Task objective: Each line of the records that holds the word "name" should be copied out.

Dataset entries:
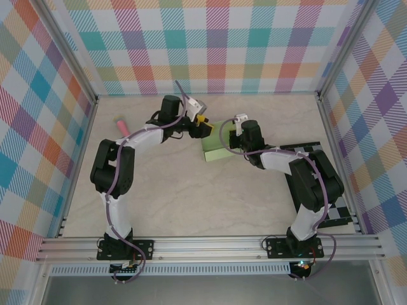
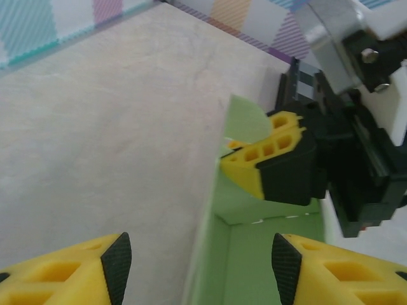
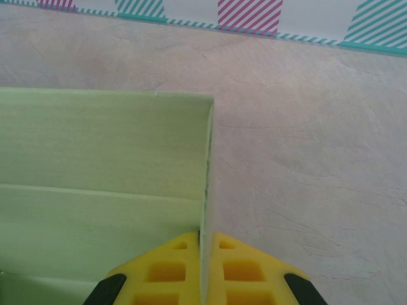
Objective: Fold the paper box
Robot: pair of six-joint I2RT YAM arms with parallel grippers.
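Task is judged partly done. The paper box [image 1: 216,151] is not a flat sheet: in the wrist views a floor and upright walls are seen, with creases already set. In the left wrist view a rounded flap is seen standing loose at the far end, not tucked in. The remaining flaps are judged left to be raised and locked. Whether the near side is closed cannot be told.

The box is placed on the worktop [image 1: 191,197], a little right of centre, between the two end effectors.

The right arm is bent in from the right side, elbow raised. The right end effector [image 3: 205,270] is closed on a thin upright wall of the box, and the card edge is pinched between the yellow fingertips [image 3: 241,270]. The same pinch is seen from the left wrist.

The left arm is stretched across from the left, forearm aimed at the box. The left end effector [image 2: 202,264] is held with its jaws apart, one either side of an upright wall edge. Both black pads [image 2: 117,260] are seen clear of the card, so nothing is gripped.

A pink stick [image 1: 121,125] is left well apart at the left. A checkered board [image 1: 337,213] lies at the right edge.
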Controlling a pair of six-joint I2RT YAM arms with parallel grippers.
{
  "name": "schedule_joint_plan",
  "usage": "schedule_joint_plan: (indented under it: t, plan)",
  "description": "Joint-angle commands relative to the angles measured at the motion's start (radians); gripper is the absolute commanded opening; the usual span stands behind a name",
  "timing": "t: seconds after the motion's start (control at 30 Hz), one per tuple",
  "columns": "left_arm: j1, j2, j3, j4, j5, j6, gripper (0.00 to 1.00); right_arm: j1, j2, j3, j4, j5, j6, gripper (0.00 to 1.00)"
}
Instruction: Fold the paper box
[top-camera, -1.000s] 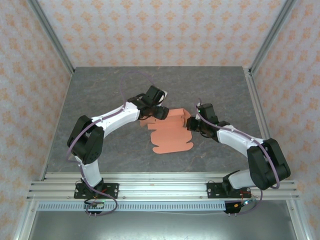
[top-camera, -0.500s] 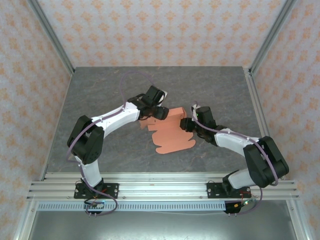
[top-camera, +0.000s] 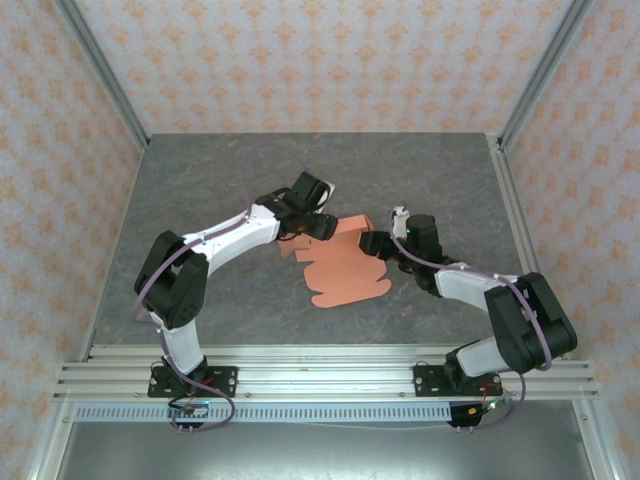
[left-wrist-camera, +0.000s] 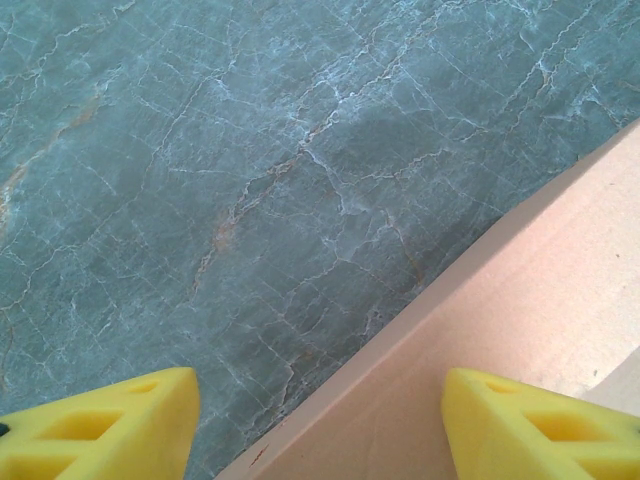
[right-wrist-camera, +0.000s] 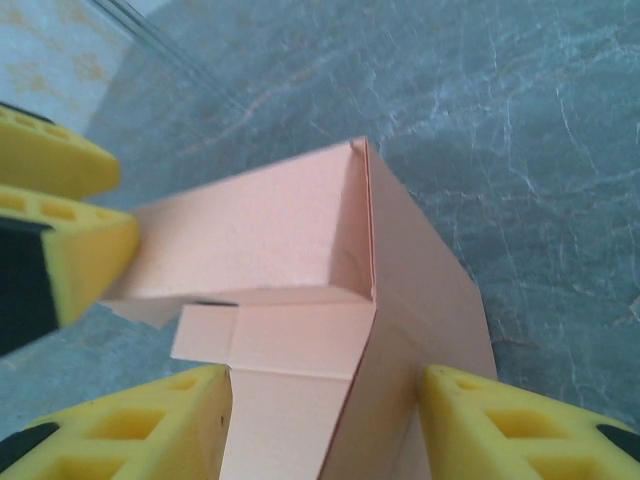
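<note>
Cardboard in salmon-orange, the paper box (top-camera: 345, 272) lies near the middle of the grey marbled tabletop (top-camera: 200, 180), only partly formed. Its near portion rests flat, with rounded tabs toward the near edge, while its far portion is raised into walls. At the box's far-left side sits the left end effector (top-camera: 320, 226). Its wrist camera shows its jaws well apart, one over bare tabletop and the other over a cardboard panel whose straight edge runs between them, and they clamp nothing. At the box's right side, the right end effector (top-camera: 378, 243) has its jaws spread on either side of a raised, creased corner where two walls and a small folded flap meet; whether they touch the cardboard cannot be told. Both end effectors sit near each other across the box's far part.
</note>
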Motion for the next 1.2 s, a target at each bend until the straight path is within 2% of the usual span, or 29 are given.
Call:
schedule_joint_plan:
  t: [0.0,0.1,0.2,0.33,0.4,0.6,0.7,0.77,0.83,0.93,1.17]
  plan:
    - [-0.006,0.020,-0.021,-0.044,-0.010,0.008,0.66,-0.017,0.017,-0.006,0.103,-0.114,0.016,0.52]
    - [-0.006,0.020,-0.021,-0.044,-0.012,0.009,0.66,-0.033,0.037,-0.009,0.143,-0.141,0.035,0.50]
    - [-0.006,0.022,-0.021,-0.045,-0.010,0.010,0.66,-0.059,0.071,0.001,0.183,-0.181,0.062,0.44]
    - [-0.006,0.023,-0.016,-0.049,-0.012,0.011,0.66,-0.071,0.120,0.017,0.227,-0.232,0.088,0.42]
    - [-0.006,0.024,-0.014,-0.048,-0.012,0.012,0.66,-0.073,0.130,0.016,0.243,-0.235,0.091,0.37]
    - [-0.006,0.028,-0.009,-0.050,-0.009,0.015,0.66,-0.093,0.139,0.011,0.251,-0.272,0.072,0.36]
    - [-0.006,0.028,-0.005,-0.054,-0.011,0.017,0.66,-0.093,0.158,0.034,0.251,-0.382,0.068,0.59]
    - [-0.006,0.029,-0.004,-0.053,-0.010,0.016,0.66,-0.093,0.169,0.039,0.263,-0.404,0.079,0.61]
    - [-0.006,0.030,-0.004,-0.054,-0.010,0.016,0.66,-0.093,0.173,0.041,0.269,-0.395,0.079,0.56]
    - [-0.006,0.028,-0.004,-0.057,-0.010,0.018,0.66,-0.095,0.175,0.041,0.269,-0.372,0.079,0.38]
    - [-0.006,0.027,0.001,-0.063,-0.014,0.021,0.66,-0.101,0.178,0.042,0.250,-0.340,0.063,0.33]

Solution to the exercise:
  "name": "schedule_joint_plan",
  "description": "Joint-angle commands relative to the angles measured at the motion's start (radians); gripper is the absolute commanded opening; the usual span stands behind a name",

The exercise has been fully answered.